## TASK BRIEF
Repeat exactly the lines below that lie between the line with "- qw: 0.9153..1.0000" and the line with "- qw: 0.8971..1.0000", counting both of those lines as part of the answer.

## DATA SHOWN
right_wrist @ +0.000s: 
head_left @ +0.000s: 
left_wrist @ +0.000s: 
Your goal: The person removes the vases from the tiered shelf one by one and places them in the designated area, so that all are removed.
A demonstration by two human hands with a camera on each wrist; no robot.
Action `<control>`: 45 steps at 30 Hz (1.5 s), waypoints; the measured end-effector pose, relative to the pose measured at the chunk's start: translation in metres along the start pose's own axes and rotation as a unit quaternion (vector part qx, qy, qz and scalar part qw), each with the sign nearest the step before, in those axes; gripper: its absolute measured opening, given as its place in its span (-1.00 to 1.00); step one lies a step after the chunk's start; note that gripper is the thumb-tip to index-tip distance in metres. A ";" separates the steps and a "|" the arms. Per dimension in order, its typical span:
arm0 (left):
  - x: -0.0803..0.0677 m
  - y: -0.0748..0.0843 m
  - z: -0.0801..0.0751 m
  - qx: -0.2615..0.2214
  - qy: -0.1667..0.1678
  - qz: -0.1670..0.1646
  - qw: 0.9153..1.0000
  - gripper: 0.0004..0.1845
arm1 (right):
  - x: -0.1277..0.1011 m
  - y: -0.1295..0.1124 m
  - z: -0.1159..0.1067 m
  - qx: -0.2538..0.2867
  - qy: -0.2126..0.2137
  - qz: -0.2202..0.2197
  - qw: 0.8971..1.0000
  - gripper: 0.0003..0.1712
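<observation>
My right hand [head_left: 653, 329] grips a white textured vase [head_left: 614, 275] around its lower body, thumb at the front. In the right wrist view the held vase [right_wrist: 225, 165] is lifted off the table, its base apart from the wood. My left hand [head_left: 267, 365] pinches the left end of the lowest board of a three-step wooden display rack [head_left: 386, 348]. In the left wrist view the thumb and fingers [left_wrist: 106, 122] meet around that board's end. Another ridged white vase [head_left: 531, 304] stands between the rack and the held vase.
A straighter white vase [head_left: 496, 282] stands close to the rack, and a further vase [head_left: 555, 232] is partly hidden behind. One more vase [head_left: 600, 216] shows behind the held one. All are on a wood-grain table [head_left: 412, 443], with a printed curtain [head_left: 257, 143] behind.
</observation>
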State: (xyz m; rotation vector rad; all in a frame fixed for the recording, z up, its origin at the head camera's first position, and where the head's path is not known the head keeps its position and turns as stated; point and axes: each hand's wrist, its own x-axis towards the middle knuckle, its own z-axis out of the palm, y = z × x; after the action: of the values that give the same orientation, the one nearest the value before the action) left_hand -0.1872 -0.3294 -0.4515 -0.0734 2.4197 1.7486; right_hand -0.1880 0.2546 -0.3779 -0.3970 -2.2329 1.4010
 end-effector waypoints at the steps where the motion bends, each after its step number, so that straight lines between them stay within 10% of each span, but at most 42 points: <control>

## SOLUTION TO THE EXERCISE
  - qw: 0.9153..1.0000
  - gripper: 0.0004..0.1845
arm1 (right):
  - x: -0.1277..0.1011 m
  - y: -0.1295..0.1124 m
  - z: -0.1159..0.1067 m
  - qx: -0.2538..0.2867
  - qy: -0.2126..0.2137
  - qz: -0.2202..0.2197
  - qw: 0.8971..1.0000

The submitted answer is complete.